WHAT YOU HAVE TO DO - Using the records below, write out only the lines from the line containing "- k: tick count" up to and including the line containing "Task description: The", exactly, with no pictures.
:::
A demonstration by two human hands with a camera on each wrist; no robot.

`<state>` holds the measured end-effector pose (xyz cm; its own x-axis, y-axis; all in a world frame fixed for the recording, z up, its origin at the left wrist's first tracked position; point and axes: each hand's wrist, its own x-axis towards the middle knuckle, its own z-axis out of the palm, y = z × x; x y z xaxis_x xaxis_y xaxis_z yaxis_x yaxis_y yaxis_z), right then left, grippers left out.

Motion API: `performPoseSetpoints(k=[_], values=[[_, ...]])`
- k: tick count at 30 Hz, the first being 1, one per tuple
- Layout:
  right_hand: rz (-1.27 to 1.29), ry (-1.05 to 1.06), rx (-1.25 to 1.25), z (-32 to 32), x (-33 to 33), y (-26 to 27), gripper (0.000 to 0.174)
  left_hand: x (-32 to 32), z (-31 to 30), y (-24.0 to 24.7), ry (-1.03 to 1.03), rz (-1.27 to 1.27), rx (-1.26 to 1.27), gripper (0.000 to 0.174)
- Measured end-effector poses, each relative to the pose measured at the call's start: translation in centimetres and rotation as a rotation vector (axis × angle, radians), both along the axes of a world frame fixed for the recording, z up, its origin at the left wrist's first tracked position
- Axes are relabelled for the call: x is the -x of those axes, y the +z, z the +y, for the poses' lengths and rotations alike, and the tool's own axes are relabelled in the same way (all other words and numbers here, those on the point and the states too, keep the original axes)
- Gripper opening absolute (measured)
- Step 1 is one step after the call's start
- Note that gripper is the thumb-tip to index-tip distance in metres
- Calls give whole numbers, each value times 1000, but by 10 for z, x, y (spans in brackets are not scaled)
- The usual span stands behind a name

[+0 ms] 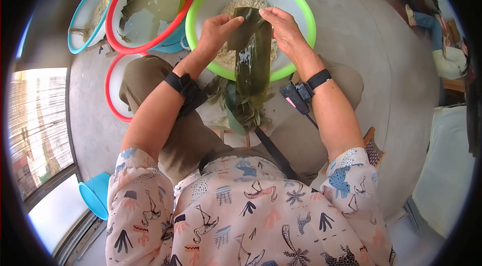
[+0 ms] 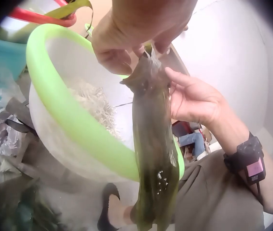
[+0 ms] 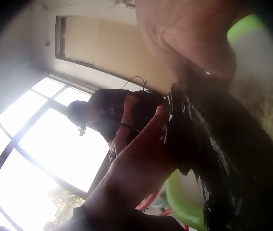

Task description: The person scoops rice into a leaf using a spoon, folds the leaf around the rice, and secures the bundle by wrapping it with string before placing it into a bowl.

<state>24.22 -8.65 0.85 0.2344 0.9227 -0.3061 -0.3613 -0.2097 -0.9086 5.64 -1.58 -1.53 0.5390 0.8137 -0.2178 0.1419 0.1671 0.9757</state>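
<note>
Broad dark green wet leaves (image 1: 253, 60) hang between the two hands over a basin with a green rim (image 1: 310, 20). The left hand (image 1: 219, 32) pinches their upper left edge, thumb on top. At the upper right edge the right hand (image 1: 287, 30) pinches them too. Pale grains (image 1: 248, 2) lie in the basin, partly hidden behind the leaves. In the left wrist view the leaves (image 2: 153, 139) hang down past the rim, with a few white grains stuck on them. More leaves (image 1: 241, 113) lie between the knees, below the basin.
A red-rimmed basin (image 1: 111, 25) with cloudy water and leaves stands at the upper left, beside a blue-rimmed basin (image 1: 75, 15). Another red-rimmed basin (image 1: 109, 85) is below it. A second person (image 3: 112, 113) shows in the right wrist view.
</note>
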Motion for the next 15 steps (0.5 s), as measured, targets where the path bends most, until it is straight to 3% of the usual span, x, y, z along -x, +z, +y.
performPoseSetpoints(k=[4,7,10,15], values=[[-7,18,13,-1,3,7,21,-3,-8,6,73,-198,360,24],[-27,54,-8,0,2,3,20,-6,-13,6,85,-182,393,21],[-65,124,-1,0,0,0,21,-5,-15,-2,-6,-136,321,21],[-126,117,-14,1,0,-1,16,-7,-12,-13,9,-20,136,20]])
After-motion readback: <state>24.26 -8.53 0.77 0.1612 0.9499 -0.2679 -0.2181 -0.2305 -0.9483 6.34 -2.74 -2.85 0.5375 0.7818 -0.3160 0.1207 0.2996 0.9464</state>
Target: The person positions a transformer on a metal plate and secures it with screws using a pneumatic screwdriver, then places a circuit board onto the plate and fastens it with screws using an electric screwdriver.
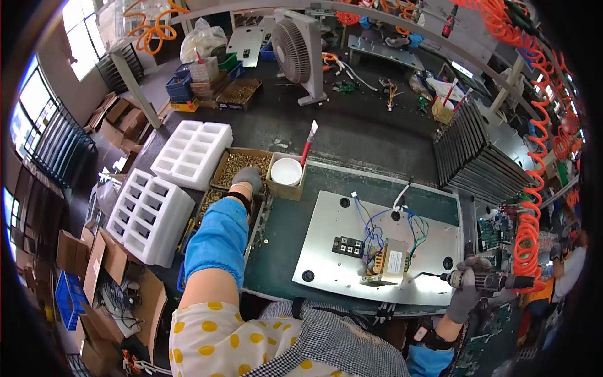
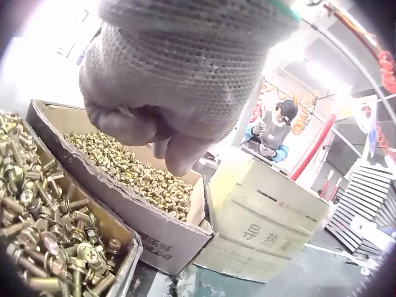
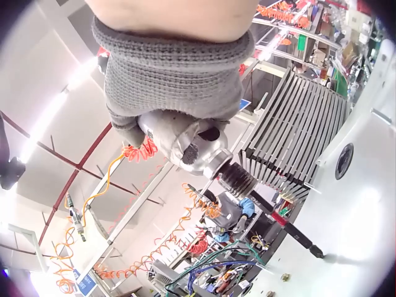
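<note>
My gloved left hand [image 1: 250, 178] is at the cardboard box of brass-coloured screws [image 1: 233, 164]. In the left wrist view its fingers [image 2: 127, 127] curl down over the screws; I cannot tell whether any are held. My gloved right hand [image 1: 463, 290] grips an air screwdriver [image 1: 490, 281] lying sideways, its bit pointing left. In the right wrist view the bit [image 3: 297, 235] reaches close to the metal plate [image 3: 365, 204]. On that plate, in the head view, sit a transformer [image 1: 393, 262] with blue and green wires and a black terminal block [image 1: 347, 246].
A second box of screws [image 2: 49, 229] lies nearer me. Right of the screws stands a carton [image 1: 286, 188] with a white cup [image 1: 286, 171] and red-handled brush [image 1: 306, 151]. White foam trays [image 1: 151, 217] lie left. Stacked metal panels [image 1: 477, 151] and an orange coiled hose [image 1: 527, 245] are right.
</note>
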`<state>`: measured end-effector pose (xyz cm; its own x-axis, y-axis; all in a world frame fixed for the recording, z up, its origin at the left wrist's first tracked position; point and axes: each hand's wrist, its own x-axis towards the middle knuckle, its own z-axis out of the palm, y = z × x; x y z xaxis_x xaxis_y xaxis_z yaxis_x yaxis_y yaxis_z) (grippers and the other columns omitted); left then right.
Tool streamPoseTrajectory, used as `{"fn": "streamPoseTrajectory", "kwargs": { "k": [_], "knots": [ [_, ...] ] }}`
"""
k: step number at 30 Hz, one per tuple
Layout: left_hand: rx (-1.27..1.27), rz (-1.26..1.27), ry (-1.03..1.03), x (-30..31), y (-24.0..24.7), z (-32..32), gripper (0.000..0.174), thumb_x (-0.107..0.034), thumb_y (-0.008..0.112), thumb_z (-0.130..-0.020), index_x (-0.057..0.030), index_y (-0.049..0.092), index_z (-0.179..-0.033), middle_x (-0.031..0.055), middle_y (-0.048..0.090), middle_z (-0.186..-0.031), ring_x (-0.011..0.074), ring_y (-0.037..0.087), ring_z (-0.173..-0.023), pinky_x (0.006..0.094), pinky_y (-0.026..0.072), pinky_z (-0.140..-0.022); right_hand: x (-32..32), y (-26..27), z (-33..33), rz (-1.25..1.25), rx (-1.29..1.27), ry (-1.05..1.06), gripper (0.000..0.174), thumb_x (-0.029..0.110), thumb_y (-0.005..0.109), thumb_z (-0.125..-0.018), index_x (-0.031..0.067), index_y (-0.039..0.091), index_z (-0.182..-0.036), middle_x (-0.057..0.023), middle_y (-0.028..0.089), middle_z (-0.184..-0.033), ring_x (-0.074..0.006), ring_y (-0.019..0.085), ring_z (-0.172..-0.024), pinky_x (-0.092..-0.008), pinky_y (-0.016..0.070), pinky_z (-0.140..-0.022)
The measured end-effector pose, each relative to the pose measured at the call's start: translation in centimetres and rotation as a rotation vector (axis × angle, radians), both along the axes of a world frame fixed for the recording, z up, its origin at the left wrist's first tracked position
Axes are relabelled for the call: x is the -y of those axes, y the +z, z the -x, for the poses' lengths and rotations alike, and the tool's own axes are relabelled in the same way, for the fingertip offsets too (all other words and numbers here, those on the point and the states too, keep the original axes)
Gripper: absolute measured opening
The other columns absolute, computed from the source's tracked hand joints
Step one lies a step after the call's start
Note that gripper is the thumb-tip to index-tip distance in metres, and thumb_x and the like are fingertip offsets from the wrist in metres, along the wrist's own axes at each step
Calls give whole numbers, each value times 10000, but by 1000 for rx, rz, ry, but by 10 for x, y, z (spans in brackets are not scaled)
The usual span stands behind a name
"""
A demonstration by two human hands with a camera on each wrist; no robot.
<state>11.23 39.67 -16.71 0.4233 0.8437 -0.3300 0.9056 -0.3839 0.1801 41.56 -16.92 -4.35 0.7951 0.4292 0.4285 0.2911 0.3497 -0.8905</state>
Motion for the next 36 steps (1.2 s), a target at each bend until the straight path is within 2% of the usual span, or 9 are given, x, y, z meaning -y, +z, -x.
{"fn": "streamPoseTrajectory", "kwargs": {
  "k": [6, 8, 16, 21, 24, 27, 30, 32, 36],
  "knots": [
    [-64, -77, -8, -19, -21, -20, 308, -234, 531, -890, -71, 722, -1069, 186, 661, -1163, 345, 639, -1092, 430, 521, -885, -1, 11, 13, -19, -166, -82, 426, -4, 616, -822, 70, 497, -1224, -68, 610, -1083, -169, 584, -884, -272, 495, -656],
    [-136, -39, -139, -20, -10, -22, 312, -257, 565, -872, -66, 724, -1061, 181, 672, -1141, 353, 641, -1085, 435, 526, -873, -8, 19, 18, -16, -131, -67, 416, -22, 574, -849, 84, 495, -1244, -68, 603, -1084, -155, 566, -836, -235, 445, -547],
    [-197, -38, -253, -13, -7, -15, 381, -315, 591, -830, -72, 713, -1097, 186, 648, -1191, 336, 625, -1121, 423, 505, -933, -9, 10, 18, -40, -142, -122, 434, -67, 583, -832, 78, 491, -1230, -88, 603, -1086, -162, 575, -847, -250, 457, -568],
    [-92, -15, -89, -4, -7, -9, 352, -261, 569, -859, -81, 694, -1134, 188, 636, -1216, 341, 600, -1158, 426, 485, -956, -8, 19, 24, -99, -159, -24, 407, -68, 604, -833, 85, 497, -1194, -95, 607, -1051, -163, 571, -793, -289, 448, -521],
    [79, -98, 21, 15, 5, 6, 373, -260, 563, -883, -30, 648, -1164, 185, 684, -1114, 339, 651, -1049, 424, 500, -911, 2, 19, 12, -66, -165, 46, 435, -39, 620, -822, 98, 507, -1219, -74, 615, -1070, -190, 608, -892, -291, 506, -624],
    [747, 78, 289, 23, -3, 24, 297, -236, 566, -903, -21, 660, -1083, 139, 693, -977, 266, 661, -865, 385, 531, -800, -1, 29, 15, -20, -228, 46, 434, -30, 621, -818, 99, 502, -1215, -79, 612, -1063, -192, 613, -902, -308, 522, -672],
    [1482, 770, 439, 44, -5, 51, 225, -211, 570, -920, -50, 654, -1054, 75, 646, -863, 196, 600, -737, 317, 524, -692, 2, 20, 2, -66, -227, 154, 427, -6, 628, -820, 98, 504, -1215, -72, 607, -1053, -191, 611, -910, -331, 521, -762],
    [1719, 1161, 562, 92, 24, 51, 200, -185, 548, -946, -71, 628, -1089, 50, 611, -813, 167, 578, -716, 264, 507, -642, 4, 13, -7, -55, -173, 180, 432, 3, 629, -823, 99, 503, -1225, -64, 607, -1060, -181, 603, -912, -320, 515, -774],
    [1839, 1450, 704, 162, 71, 34, 225, -157, 535, -965, -41, 585, -1150, 35, 594, -846, 132, 551, -731, 229, 489, -629, 5, 10, -9, -148, -218, 322, 429, -5, 631, -844, 125, 490, -1229, -50, 612, -1097, -158, 579, -883, -289, 478, -670]
  ]
}}
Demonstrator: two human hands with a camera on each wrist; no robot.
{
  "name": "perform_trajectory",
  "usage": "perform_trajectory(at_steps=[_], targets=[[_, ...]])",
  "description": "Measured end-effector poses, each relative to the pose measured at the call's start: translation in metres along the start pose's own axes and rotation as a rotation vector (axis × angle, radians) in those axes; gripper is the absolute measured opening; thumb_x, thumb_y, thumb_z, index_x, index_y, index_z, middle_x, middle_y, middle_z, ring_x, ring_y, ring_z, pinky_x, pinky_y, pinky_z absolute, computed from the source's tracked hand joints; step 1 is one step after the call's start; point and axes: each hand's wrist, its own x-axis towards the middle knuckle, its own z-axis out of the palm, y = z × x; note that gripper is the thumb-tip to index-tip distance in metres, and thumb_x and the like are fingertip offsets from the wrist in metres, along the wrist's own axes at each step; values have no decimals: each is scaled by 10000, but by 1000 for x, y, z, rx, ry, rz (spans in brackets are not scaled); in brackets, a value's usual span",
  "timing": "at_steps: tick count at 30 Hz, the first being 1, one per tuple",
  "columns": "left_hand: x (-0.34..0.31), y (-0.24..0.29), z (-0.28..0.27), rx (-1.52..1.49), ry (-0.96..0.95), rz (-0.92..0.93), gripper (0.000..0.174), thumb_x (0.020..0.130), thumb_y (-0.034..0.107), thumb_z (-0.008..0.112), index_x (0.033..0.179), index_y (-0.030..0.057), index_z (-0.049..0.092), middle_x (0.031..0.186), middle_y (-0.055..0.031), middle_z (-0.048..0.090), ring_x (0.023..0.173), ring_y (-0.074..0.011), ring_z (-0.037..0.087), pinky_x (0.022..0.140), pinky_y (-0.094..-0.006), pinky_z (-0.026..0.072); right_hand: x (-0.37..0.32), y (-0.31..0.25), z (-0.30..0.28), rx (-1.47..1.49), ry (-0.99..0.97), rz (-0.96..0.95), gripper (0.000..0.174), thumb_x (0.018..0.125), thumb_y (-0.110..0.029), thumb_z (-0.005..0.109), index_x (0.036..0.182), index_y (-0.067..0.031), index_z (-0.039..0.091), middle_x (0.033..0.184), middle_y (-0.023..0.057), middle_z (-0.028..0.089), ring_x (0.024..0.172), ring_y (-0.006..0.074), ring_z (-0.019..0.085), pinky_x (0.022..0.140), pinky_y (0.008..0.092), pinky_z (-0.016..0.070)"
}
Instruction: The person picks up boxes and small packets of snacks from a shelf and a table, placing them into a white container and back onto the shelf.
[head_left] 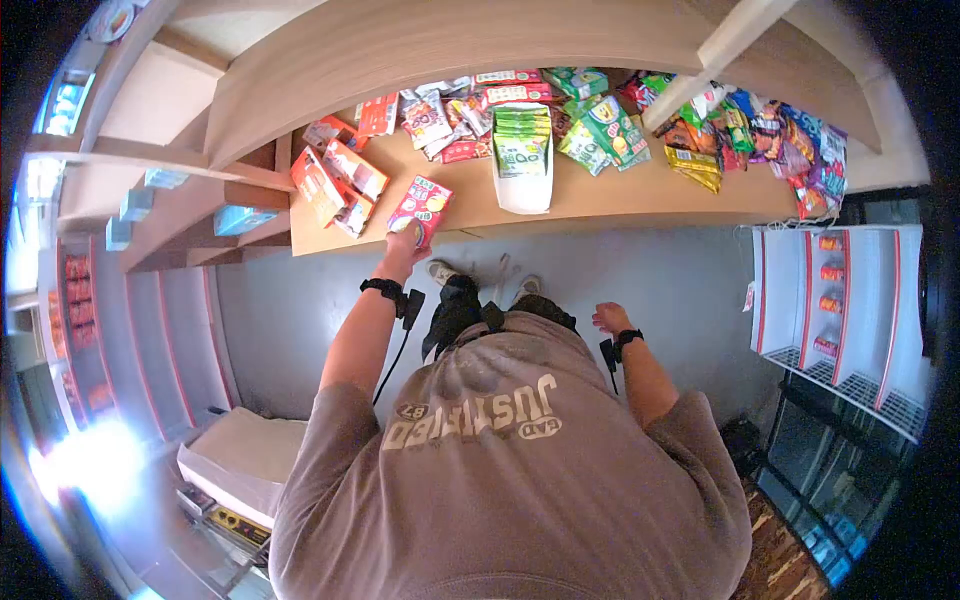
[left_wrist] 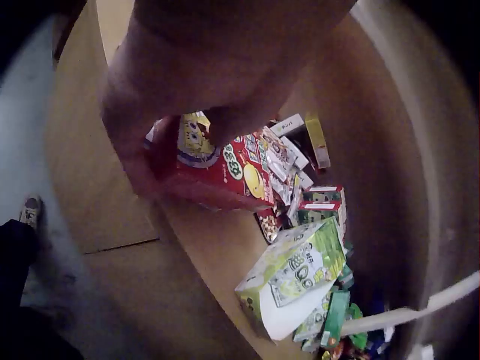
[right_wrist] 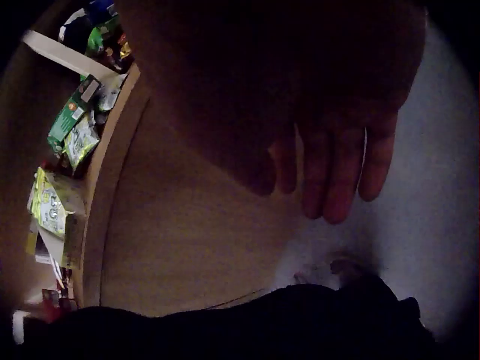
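My left hand (head_left: 404, 243) grips the near end of a red snack box (head_left: 424, 204) at the front edge of the wooden shelf (head_left: 460, 205). Up close in the left wrist view, the red box (left_wrist: 217, 180) shows a yellow cartoon figure, and the palm and fingers cover its near end. To its right stands an open white and green display box (head_left: 524, 193) with green gummy pouches inside. My right hand (head_left: 608, 318) hangs beside my body over the floor, away from the shelf. Its fingers (right_wrist: 341, 176) are relaxed and hold nothing in the right wrist view.
Red and white boxes (head_left: 340, 185) lean at the shelf's left. Piled snack bags (head_left: 430, 120) fill the back, with a green box (head_left: 612, 130) and many colourful packets (head_left: 760, 130) further right. A wooden upright (head_left: 685, 95) divides the shelf. White racks (head_left: 835, 310) stand at the right.
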Motion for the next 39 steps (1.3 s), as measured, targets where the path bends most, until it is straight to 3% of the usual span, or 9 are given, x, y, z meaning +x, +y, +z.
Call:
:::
ANSWER SPACE -
- k: tick count at 30 Hz, the first being 1, one per tuple
- Layout:
  right_hand: rz (-1.27 to 1.29), ry (-1.05 to 1.06), rx (-1.25 to 1.25), z (-32 to 32), x (-33 to 33), y (-26 to 27), gripper (0.000 to 0.174)
  left_hand: x (-32 to 32), z (-31 to 30), y (-24.0 to 24.7), ry (-1.03 to 1.03), rz (-1.27 to 1.27), rx (-1.26 to 1.27), gripper (0.000 to 0.174)
- Measured end-effector poses, each relative to the pose measured at the call's start: translation in centimetres and rotation as a rotation vector (axis × angle, radians), both along the axes of a world frame fixed for the recording, z up, its origin at the left wrist's first tracked position
- Axes are relabelled for the call: x is the -x of those axes, y the +z, z the +y, for the poses' lengths and rotations alike, and the tool's own axes are relabelled in the same way (all other words and numbers here, those on the point and the states too, keep the original axes)
- Gripper opening absolute (measured)
- Step 1 is one step after the call's start
- Note that gripper is the thumb-tip to index-tip distance in metres
- Calls give whole numbers, each value times 1000, but by 10 for z, x, y (spans in brackets are not scaled)
- The usual span stands behind a name

[+0 ms] 
[+0 ms] 
[+0 ms] 

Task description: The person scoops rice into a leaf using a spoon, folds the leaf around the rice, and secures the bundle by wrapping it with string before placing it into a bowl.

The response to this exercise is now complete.